• **YOUR INSTRUCTIONS**:
Your answer must be an exact copy of the listing that follows, with all pictures omitted.

• **MATERIAL PROVIDED**:
------------------------------------------------------------------------

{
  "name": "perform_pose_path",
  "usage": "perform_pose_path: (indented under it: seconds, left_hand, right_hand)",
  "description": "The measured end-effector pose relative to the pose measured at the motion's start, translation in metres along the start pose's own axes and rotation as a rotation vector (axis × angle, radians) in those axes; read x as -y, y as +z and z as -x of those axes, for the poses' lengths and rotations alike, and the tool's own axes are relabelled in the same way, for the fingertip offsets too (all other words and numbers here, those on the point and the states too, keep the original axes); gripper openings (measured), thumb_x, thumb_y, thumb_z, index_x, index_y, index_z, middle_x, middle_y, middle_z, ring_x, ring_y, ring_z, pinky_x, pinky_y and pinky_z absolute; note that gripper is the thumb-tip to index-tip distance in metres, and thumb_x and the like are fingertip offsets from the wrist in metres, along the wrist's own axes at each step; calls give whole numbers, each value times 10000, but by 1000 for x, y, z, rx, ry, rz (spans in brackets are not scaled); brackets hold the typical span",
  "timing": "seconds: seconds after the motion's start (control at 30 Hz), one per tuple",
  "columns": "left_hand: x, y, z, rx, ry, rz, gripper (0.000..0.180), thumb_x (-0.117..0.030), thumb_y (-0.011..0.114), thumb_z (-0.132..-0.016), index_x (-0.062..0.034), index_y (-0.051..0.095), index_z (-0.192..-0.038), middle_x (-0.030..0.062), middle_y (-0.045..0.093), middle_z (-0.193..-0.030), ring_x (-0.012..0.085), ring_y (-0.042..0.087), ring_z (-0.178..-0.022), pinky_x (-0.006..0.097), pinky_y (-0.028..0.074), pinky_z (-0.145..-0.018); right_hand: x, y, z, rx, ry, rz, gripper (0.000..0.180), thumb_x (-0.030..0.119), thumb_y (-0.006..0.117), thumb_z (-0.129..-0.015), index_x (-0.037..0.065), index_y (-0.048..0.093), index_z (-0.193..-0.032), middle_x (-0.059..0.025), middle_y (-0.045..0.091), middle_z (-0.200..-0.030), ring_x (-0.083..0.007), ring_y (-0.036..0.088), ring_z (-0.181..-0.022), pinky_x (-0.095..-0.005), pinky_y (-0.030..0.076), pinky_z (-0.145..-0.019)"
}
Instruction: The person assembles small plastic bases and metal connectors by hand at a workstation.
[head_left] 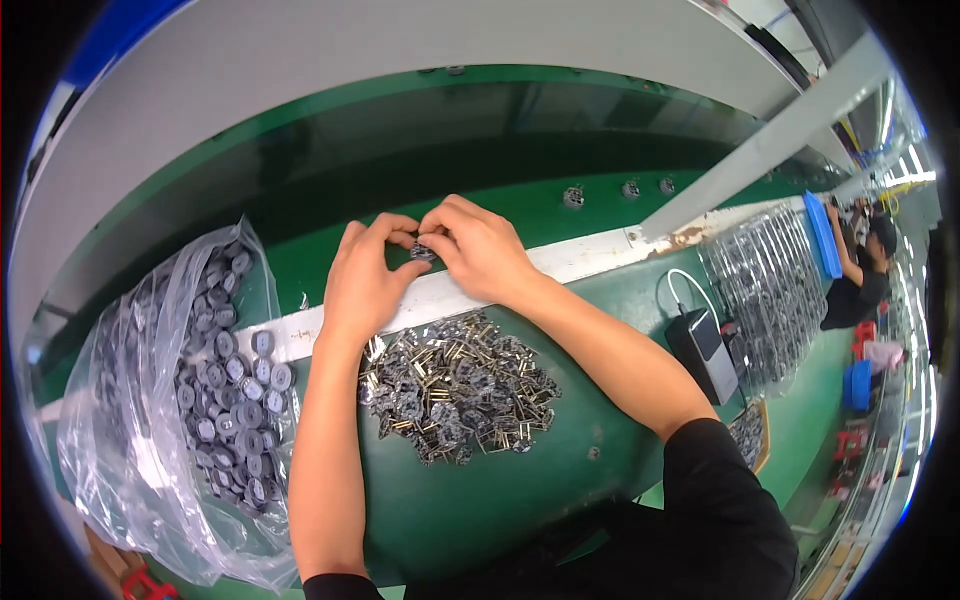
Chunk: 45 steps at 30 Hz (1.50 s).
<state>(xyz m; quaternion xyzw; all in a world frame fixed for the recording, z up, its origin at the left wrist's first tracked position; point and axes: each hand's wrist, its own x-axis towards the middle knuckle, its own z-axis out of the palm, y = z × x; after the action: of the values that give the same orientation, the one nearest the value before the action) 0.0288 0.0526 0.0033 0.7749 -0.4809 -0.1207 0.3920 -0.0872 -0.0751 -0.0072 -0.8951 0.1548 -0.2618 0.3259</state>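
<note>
My left hand [362, 280] and my right hand [474, 248] meet over the white rail, fingertips closed on a small dark round part [422, 252]. Fingers cover much of it, so its finer details are hidden. Below my hands, between my forearms, lies a heap of small dark parts with brass-coloured pins [455, 390] on the green tabletop [580, 500]. To the left, an open clear plastic bag [140, 430] spills many grey round caps [235, 415] near my left forearm.
A white rail [580, 262] edges a green conveyor belt [330, 235], which carries several small round pieces [573, 197]. At right are a power bank [703, 355] with a white cable, stacked clear trays [765, 290], a blue tray [822, 235] and a co-worker [862, 275]. A slanted metal post [765, 145] rises beyond.
</note>
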Motion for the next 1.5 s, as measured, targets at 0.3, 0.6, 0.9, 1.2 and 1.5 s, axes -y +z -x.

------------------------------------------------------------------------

• **ANSWER TO THIS PROBLEM**:
{
  "name": "perform_pose_path",
  "usage": "perform_pose_path: (indented under it: seconds, left_hand, right_hand)",
  "description": "The measured end-effector pose relative to the pose measured at the motion's start, translation in metres along the start pose's own axes and rotation as a rotation vector (axis × angle, radians) in those axes; read x as -y, y as +z and z as -x of those axes, for the poses' lengths and rotations alike, and the tool's own axes are relabelled in the same way, for the fingertip offsets too (all other words and numbers here, those on the point and the states too, keep the original axes); gripper openings (measured), thumb_x, thumb_y, thumb_z, index_x, index_y, index_z, middle_x, middle_y, middle_z, ring_x, ring_y, ring_z, pinky_x, pinky_y and pinky_z absolute; note that gripper is the thumb-tip to index-tip distance in metres, and thumb_x and the like are fingertip offsets from the wrist in metres, along the wrist's own axes at each step; calls give whole numbers, each value times 10000, but by 1000 for x, y, z, rx, ry, rz (spans in brackets are not scaled); brackets hold the typical span",
  "timing": "seconds: seconds after the motion's start (control at 30 Hz), one per tuple",
  "columns": "left_hand: x, y, z, rx, ry, rz, gripper (0.000..0.180), thumb_x (-0.117..0.030), thumb_y (-0.011..0.114), thumb_z (-0.132..-0.016), index_x (-0.062..0.034), index_y (-0.051..0.095), index_z (-0.192..-0.038), middle_x (-0.030..0.062), middle_y (-0.045..0.093), middle_z (-0.193..-0.030), ring_x (-0.012..0.085), ring_y (-0.042..0.087), ring_z (-0.178..-0.022), pinky_x (-0.006..0.097), pinky_y (-0.028..0.074), pinky_z (-0.145..-0.018); right_hand: x, y, z, rx, ry, rz, gripper (0.000..0.180), thumb_x (-0.030..0.119), thumb_y (-0.006..0.117), thumb_z (-0.129..-0.015), index_x (-0.037..0.065), index_y (-0.048..0.093), index_z (-0.193..-0.032), middle_x (-0.059..0.025), middle_y (-0.045..0.091), middle_z (-0.200..-0.030), ring_x (-0.083..0.007), ring_y (-0.036..0.088), ring_z (-0.181..-0.022), pinky_x (-0.095..-0.005), pinky_y (-0.030..0.076), pinky_z (-0.145..-0.019)"
}
Instruction: The person assembles small plastic bases and metal connectors by hand at a workstation.
[head_left] 
Chunk: 45 steps at 30 Hz (1.50 s).
<state>(xyz m; quaternion xyzw; all in a world frame fixed for the recording, z up, its origin at the left wrist's first tracked position; point and axes: each hand's wrist, its own x-axis towards the middle knuckle, its own z-axis out of the palm, y = z × x; after the action: of the values that give the same orientation, the one nearest the value before the action) 0.0288 0.0526 0.0033 0.7749 -0.4809 -0.1207 0.3920 -0.0872 -0.0751 -0.0072 -0.8951 0.1548 -0.2618 0.3259</state>
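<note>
My left hand [362, 280] and my right hand [474, 248] meet over the white rail, fingertips closed on a small dark round part [422, 252]. Fingers cover much of it, so its finer details are hidden. Below my hands, between my forearms, lies a heap of small dark parts with brass-coloured pins [455, 390] on the green tabletop [580, 500]. To the left, an open clear plastic bag [140, 430] spills many grey round caps [235, 415] near my left forearm.
A white rail [580, 262] edges a green conveyor belt [330, 235], which carries several small round pieces [573, 197]. At right are a power bank [703, 355] with a white cable, stacked clear trays [765, 290], a blue tray [822, 235] and a co-worker [862, 275]. A slanted metal post [765, 145] rises beyond.
</note>
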Motion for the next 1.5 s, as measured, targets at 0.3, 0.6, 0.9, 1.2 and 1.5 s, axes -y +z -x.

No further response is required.